Betfred’s FOBT tax victory could have serious online blowback

Betfred's FOBT tax victory could have serious online blowback

betfred-fixed-odds-betting-terminals-vat-taxUK bookmakers Betfred have won a court fight with the local taxman that could inadvertently bring new limits on online casino play.

This week, a first-tier tribunal ruled in favor of Betfred’s claim that the value added tax (VAT) applied to revenue derived from the fixed-odds betting terminals (FOBTs) in the company’s betting shops had breached the concept of ‘fiscal neutrality,’ in that similar products in casinos (both land-based and online) weren’t subject to the same tax.

The tribunal declared that slots games “all met the same need from the point of view of the customer,” regardless of whether they were based on an FOBT or some other delivery mechanism. The tribunal applied the same reasoning toward roulette, card games and virtual racing games.

HM Revenue & Customs (HMRC) had applied the VAT to Betfred’s FOBT revenue between December 2005 and January 2013, after which the government introduced its 20% Machine Games Duty, which was hiked to 25% in 2014.

Betfred is believed to be in line for a £100m VAT refund, however, assuming the ruling is extrapolated to include Betfred’s rival betting operators, the UK government could be on the hook for an estimated £1.9b.

HMRC has yet to publicly comment on the ruling but will likely appeal the decision rather than be forced to pawn some of Lizzie’s crown jewels to make up the shortfall. The government could also seek to ease its pain by hiking taxes on other gaming products.

In June, the UK government announced that it would boost the remote gaming duty on online casino revenue – likely from its current 15% to 20% — in order to offset the expected shortfall from the planned reduction in FOBT maximum stakes from £100 to just £2.

The government has delayed the imposition of the new FOBT stake reduction until 2020 and the likely HMRC appeal of the VAT ruling could stretch that case out for a few more years (if Sportech’s marathon VAT battle is any barometer). But this war is far from over.

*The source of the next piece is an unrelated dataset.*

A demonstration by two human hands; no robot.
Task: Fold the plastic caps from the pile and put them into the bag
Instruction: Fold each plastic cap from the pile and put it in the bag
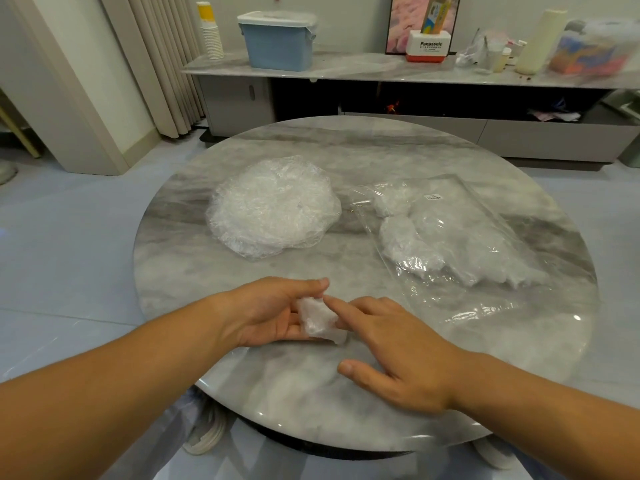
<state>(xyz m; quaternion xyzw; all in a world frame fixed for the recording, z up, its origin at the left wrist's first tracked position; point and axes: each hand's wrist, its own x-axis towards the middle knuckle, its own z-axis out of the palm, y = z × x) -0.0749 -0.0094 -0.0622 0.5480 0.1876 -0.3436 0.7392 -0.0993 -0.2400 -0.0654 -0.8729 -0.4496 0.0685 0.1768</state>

If land-based electronic gaming is legally indistinguishable from the online version, what’s to stop the UK government from imposing the new £2 maximum stakes to online slots and other casino games? Expect this idea to be widely embraced by the likes of the Campaign for Fairer Gambling, the Daily Mail and other scolds who hectored the government for years on the FOBT issue.

Imposing a £2 online slots maximum stake would have a devastating blow on online operators, but the government’s tax coffers would also take a serious hit. The question now becomes: how long can the government resist the public clamor for online parity?